- Problem -
Produce an exact copy of the data below.

- Information provided -
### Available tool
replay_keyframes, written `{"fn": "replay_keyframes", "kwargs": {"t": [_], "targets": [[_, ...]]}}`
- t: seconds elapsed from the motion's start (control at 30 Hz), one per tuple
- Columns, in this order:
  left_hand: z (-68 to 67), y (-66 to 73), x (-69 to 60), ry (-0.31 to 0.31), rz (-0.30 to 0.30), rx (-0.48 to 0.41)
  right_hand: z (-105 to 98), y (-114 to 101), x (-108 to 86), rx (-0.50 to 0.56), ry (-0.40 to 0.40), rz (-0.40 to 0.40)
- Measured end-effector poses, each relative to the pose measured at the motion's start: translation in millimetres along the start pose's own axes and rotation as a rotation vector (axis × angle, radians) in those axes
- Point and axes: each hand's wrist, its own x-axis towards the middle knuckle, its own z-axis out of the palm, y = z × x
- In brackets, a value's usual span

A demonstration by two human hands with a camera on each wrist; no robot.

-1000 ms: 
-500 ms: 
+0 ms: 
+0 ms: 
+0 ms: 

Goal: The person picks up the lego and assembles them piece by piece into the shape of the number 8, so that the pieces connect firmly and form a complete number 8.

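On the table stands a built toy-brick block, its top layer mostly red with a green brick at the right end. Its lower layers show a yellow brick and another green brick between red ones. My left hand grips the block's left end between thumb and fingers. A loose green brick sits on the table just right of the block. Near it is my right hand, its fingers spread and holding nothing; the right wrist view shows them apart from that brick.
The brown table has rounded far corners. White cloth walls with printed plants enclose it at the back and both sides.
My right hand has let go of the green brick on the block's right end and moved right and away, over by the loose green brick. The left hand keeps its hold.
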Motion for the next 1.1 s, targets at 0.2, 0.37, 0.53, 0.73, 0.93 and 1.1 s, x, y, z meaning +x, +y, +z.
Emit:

- Reply to the exercise -
### Available tool
replay_keyframes, written `{"fn": "replay_keyframes", "kwargs": {"t": [_], "targets": [[_, ...]]}}`
- t: seconds elapsed from the motion's start (control at 30 Hz), one per tuple
- Columns, in this order:
  left_hand: z (-68 to 67), y (-66 to 73), x (-69 to 60), ry (-0.31 to 0.31), rz (-0.30 to 0.30), rx (-0.48 to 0.41)
  right_hand: z (-105 to 98), y (-114 to 101), x (-108 to 86), rx (-0.50 to 0.56), ry (-0.40 to 0.40), rz (-0.40 to 0.40)
- Measured end-effector poses, each relative to the pose measured at the motion's start: translation in millimetres along the start pose's own axes and rotation as a rotation vector (axis × angle, radians) in those axes
- Point and axes: each hand's wrist, its own x-axis towards the middle knuckle, its own z-axis out of the palm, y = z × x
- In brackets, a value's usual span

A demonstration by two human hands with a camera on each wrist; no robot.

-1000 ms: 
-500 ms: 
+0 ms: 
+0 ms: 
+0 ms: 

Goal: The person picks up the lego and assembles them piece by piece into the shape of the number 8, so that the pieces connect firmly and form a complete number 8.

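On the table stands a built toy-brick block, its top layer mostly red with a green brick at the right end. Its lower layers show a yellow brick and another green brick between red ones. My left hand grips the block's left end between thumb and fingers. A loose green brick sits on the table just right of the block. Near it is my right hand, its fingers spread and holding nothing; the right wrist view shows them apart from that brick.
The brown table has rounded far corners. White cloth walls with printed plants enclose it at the back and both sides.
My right hand has let go of the green brick on the block's right end and moved right and away, over by the loose green brick. The left hand keeps its hold.
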Motion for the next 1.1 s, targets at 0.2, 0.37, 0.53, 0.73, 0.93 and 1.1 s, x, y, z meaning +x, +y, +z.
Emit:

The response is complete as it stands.